_Exercise description_
Word for word, retype every line of the data.
—————
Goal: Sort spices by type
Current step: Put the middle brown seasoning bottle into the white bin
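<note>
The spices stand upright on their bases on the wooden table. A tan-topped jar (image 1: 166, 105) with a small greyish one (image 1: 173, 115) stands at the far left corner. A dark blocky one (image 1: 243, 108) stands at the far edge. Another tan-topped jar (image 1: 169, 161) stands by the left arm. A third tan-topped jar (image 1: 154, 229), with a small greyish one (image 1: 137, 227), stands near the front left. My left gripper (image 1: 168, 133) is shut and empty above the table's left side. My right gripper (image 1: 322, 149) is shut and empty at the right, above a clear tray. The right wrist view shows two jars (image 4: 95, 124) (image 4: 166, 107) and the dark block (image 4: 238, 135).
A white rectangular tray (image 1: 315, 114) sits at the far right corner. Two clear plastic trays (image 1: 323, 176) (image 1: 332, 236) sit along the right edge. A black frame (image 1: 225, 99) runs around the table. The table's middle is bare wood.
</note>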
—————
_Task result_
Goal: Sort spices by type
Current step: Put the middle brown seasoning bottle into the white bin
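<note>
The spices stand upright on their bases on the wooden table. A tan-topped jar (image 1: 166, 105) with a small greyish one (image 1: 173, 115) stands at the far left corner. A dark blocky one (image 1: 243, 108) stands at the far edge. Another tan-topped jar (image 1: 169, 161) stands by the left arm. A third tan-topped jar (image 1: 154, 229), with a small greyish one (image 1: 137, 227), stands near the front left. My left gripper (image 1: 168, 133) is shut and empty above the table's left side. My right gripper (image 1: 322, 149) is shut and empty at the right, above a clear tray. The right wrist view shows two jars (image 4: 95, 124) (image 4: 166, 107) and the dark block (image 4: 238, 135).
A white rectangular tray (image 1: 315, 114) sits at the far right corner. Two clear plastic trays (image 1: 323, 176) (image 1: 332, 236) sit along the right edge. A black frame (image 1: 225, 99) runs around the table. The table's middle is bare wood.
</note>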

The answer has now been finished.